* WORK ORDER *
Only the lines below starting at the one that contains "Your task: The" and ending at the one that contains "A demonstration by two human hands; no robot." are to be reproduced, exactly and with both ends kept.

Start of SUPPLIED RECORDS

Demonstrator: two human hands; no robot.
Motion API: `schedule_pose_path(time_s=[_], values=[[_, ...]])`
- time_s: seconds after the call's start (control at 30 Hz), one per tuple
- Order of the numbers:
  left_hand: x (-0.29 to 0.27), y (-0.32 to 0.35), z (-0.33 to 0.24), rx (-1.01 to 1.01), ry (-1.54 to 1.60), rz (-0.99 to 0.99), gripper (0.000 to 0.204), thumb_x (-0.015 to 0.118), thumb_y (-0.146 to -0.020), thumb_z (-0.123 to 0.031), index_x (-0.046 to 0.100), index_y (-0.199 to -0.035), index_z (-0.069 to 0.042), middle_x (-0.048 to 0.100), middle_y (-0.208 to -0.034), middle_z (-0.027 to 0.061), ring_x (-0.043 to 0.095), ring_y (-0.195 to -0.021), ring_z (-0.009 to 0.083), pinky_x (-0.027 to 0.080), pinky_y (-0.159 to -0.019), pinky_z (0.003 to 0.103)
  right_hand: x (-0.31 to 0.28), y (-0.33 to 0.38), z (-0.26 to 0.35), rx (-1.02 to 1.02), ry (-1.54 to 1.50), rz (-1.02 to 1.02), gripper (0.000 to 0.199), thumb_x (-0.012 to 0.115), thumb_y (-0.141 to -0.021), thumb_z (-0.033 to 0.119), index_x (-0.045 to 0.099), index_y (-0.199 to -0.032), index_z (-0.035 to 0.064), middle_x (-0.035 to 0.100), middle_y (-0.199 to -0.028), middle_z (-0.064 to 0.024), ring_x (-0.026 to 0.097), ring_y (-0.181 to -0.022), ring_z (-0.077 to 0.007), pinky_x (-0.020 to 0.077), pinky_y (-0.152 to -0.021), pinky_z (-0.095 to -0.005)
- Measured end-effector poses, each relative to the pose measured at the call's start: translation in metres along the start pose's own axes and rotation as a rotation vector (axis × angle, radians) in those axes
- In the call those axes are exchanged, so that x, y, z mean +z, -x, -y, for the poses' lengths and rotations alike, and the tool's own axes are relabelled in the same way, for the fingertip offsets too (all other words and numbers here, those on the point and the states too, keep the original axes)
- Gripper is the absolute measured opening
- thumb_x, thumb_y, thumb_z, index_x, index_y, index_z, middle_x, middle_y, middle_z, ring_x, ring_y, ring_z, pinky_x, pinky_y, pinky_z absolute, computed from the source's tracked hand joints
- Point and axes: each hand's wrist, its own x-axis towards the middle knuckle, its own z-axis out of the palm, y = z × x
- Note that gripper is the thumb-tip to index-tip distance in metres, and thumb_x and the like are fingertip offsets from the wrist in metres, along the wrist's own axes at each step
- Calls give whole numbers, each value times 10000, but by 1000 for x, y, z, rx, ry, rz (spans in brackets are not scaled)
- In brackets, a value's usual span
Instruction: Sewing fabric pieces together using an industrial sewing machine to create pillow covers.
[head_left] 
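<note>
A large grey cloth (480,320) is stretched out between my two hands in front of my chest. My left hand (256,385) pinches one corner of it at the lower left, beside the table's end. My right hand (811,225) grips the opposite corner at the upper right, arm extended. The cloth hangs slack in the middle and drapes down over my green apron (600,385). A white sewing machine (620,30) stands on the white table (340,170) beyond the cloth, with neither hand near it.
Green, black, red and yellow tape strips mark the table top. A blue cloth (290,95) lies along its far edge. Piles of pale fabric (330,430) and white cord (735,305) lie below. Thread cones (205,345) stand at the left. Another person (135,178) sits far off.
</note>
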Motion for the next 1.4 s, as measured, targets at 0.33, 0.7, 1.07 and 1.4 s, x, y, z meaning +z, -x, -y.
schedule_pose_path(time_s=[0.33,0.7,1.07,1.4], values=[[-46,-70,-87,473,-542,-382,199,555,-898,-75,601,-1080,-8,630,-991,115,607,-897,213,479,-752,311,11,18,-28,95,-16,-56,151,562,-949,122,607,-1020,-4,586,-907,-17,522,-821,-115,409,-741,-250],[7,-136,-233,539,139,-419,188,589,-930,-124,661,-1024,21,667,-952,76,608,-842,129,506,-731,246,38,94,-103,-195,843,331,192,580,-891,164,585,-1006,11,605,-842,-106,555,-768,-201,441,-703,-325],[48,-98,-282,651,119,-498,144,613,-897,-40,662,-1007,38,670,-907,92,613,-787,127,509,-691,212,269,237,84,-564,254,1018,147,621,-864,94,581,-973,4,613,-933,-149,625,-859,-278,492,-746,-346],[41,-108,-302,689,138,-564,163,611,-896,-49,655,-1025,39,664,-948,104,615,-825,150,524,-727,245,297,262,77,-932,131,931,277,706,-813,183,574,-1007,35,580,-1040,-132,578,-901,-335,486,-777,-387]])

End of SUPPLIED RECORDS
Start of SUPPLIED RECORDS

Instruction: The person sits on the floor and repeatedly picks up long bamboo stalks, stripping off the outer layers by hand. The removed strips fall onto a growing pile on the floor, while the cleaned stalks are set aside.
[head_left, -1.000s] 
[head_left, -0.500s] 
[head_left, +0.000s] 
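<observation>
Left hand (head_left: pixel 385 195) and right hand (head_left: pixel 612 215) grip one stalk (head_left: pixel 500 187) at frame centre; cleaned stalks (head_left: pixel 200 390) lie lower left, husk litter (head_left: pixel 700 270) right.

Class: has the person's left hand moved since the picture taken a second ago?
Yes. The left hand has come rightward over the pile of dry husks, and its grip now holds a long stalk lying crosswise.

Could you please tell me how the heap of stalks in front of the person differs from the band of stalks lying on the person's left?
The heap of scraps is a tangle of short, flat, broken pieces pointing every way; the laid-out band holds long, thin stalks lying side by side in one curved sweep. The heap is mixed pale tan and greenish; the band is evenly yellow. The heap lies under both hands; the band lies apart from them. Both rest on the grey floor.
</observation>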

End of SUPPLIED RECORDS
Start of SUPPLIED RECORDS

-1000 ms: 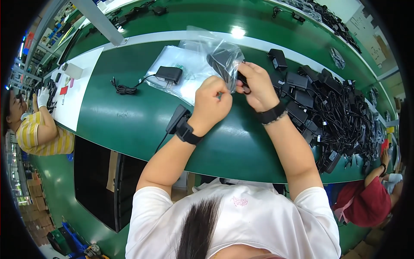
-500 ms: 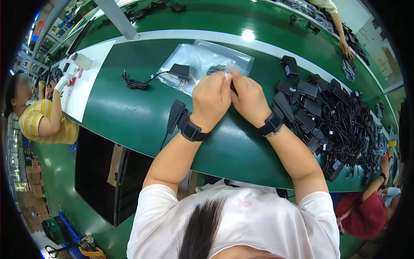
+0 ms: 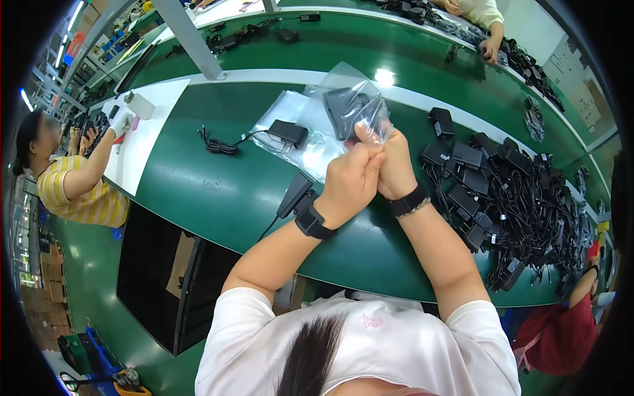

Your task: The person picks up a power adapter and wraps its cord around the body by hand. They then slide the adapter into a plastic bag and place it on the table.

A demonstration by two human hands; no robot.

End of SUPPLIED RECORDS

* ANSWER BELOW *
Your task: The person picks up a power adapter and wraps its cord around the body by hand. They then slide the adapter into a plastic bag and place it on the table.

A demonstration by two human hands; no robot.

The full output has already been given.